Transfiguración de los cuerpos de la Alianza

Jesús transfigurado habla con Moisés y Elías. Se refieren a Jerusalén.

Jerusalén es el espacio simbólico del cuerpo limitado, desajustado, corruptible.

Jerusalén es el lugar simbólico de los cuerpos paralíticos y enfermos, de los cuerpos torturados y condenados a muerte.

Jesús hablaba de Jerusalén con Moisés y Elías, profetas intérpretes del ansia liberadora de nuestros cuerpos.

Pero de nuevo se hace el silencio. Y quien habla es Dios, el misterio –Abbá desde la Nube–: Hoc est enim Corpus meum, “éste es mi Hijo, escuchadlo”, o lo que es lo mismo, “éste es el Cuerpo de mi Hijo, de mi Elegido, ¡escuchadlo!”. El Cuerpo de Jesús habla a nuestros Cuerpos enfermos y desajustados. Conectando con Jesús, nuestros Cuerpos oyen y contemplan su futuro, su vocación abierta, su llamada al reajuste.
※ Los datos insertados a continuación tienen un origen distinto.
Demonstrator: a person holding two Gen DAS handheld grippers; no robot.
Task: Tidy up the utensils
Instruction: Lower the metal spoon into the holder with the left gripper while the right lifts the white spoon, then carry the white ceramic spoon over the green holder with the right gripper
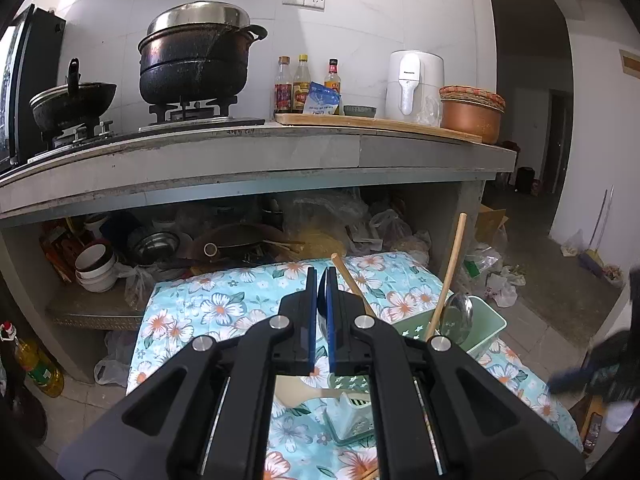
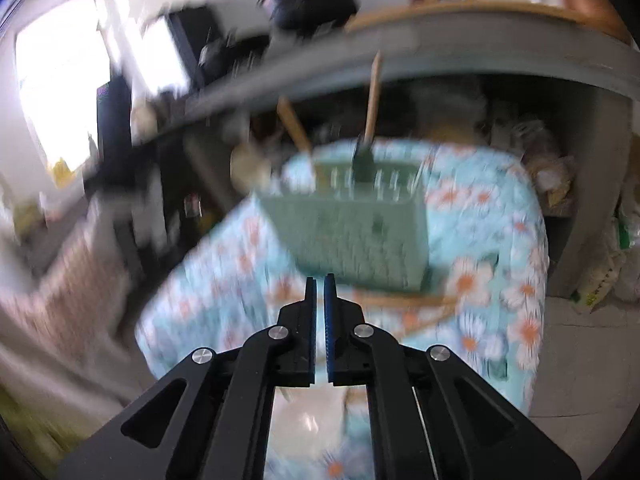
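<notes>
left hand-held gripper (image 1: 319, 276) clenched on a dark utensil (image 1: 321, 312), lower centre; green basket (image 1: 486, 330) lower right. right hand-held gripper (image 2: 319, 280) clenched, empty. next: carry it over, release inside.

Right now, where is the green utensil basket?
The green utensil basket sits on the floral cloth, right of the left gripper in the left wrist view, holding two wooden-handled utensils.

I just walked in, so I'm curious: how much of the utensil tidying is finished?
Partly done. Two wooden-handled utensils and a metal ladle already stand in the green holder. The left gripper pinches something dark. A pale spatula lies on the floral cloth.
</notes>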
El Dios de la Alianza no olvida a sus elegidos. Los cuerpos animales serán inmolados y partidos por la mitad. Los cuerpos de la Alianza serán resucitados y en ellos reflejará el Abbá toda su Gloria, su vitalidad, su belleza, su encanto.
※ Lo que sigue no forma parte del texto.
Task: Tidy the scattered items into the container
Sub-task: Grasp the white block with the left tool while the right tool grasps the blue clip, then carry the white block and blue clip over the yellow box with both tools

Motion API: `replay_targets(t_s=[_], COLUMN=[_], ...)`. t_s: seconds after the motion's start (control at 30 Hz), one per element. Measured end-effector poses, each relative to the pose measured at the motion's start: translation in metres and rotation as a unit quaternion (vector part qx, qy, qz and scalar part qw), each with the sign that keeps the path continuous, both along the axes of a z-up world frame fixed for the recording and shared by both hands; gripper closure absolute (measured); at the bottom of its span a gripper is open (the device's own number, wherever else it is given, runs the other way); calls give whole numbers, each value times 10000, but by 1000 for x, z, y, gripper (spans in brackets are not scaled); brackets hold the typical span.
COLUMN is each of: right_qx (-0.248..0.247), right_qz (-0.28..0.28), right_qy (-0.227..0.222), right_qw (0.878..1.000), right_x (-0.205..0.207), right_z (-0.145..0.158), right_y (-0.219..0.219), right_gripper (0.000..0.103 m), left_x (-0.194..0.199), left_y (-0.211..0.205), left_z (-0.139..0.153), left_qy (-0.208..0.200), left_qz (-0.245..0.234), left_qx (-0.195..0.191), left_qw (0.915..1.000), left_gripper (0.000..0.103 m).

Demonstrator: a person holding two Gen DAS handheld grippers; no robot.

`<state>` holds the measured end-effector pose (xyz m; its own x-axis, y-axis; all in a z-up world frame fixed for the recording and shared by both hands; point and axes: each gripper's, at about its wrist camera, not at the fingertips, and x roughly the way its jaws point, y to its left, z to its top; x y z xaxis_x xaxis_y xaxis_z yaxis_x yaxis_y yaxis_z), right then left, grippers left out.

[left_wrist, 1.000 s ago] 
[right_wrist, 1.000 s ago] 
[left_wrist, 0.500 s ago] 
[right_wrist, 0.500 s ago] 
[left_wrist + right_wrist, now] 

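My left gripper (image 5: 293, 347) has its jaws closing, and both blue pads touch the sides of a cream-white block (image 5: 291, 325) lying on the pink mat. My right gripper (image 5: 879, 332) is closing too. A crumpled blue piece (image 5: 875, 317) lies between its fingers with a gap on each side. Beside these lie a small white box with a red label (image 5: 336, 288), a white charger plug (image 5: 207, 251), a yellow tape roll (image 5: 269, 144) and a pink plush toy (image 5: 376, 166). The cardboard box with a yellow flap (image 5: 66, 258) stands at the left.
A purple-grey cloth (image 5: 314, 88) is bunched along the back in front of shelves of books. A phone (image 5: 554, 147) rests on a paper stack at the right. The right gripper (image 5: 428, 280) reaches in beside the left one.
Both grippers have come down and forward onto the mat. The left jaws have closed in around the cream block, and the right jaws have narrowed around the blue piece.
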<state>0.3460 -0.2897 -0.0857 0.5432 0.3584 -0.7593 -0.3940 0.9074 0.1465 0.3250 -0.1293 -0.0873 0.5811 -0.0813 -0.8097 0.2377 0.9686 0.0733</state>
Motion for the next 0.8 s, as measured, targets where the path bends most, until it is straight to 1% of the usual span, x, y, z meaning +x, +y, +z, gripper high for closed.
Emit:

El cuerpo humano es “imagen de Dios”, es decir, una imitación de lo Inimitable, de lo Divino, es la visibilidad de lo Invisible. Igual que la pantalla no es imagen, sino el espacio en el que se proyecta y se expone la imagen que viene del proyector. El cuerpo humano es pantalla vacía que espera la venida de la Imagen. Y ésta llega cuando se proyecta, se encarna: et Verbum caro factum est! (Y el Verbo se hizo carne).

Lo importante no es destruir o torturar nuestro cuerpo, sino liberarlo de su cerrazón, de sus laberintos diabólicos o vicios, de todo aquello que lo mantiene secuestrado. Nuestro cuerpo está “a la espera” de la Promesa de la Alianza. Sale de su tierra para entrar en su verdadera y misteriosa Patria. Un día –quizá ahora anticipadamente– se proyectará en él, como en una pantalla silenciosa y vacía, el gran vídeo de Dios, que lo convertirá en cuerpo semejante a Él y, entonces escucharemos las palabras, dirigidas a nuestro cuerpo: “Tú eres mi hijo amado… mi escogido”. Es cuando nosotros también podremos exclamar: “Abbá, me diste un cuerpo… Aquí estoy para cumplir tu voluntad”.